Environmentalists still have their work cut out for them. The coal industry may be in dire straits, but it’s not going to vanish overnight. In 2013 the United States produced 985 million tons of coal, although it was the first time in 20 years that production fell below one billion tons. The United States consumed 924 million tons, 93 percent of it accounted for by the electric power industry, according to government statistics. In 2011, the United States consumed 1.1 billion tons.

“It’s premature to say the industry is dead,” said Mr. Young, the Macquarie analyst. He estimated the industry needs to shrink by about 25 percent to meet current demand, and more if electric utilities accelerate the shift to natural gas.
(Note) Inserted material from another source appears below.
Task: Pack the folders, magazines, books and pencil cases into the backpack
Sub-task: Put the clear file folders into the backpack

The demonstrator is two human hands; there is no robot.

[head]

But as coal companies “go through bankruptcy, their assets aren’t going to shut down. Mismanagement will be addressed, and their balance sheets will be restructured, but viable assets will re-emerge and be profitable.”

But it seems safe to say that the coal industry will never wield the enormous economic and political clout that it had even 10 years ago. “In the aftermath of the Bush-Cheney administration, there was this resurgence of the idea that coal was the American rock,” Mr. Goodell said. “America’s industrial strength was built on burning coal. No politician wanted to mess with coal.”

But with the shrinking of the industry, coal interests “are losing their clout, and they’re not going to get it back,” Mr. Goodell said. “It’s becoming clear where the future is going. The politically smart thing is to jump on the renewables bandwagon.”

Correction: August 10, 2015
The Common Sense column on Friday, about the declining fortunes of the coal industry, misstated the number of years ago that the coal company Alpha Natural Resources acquired a rival, Massey Energy. It was four years ago, not two.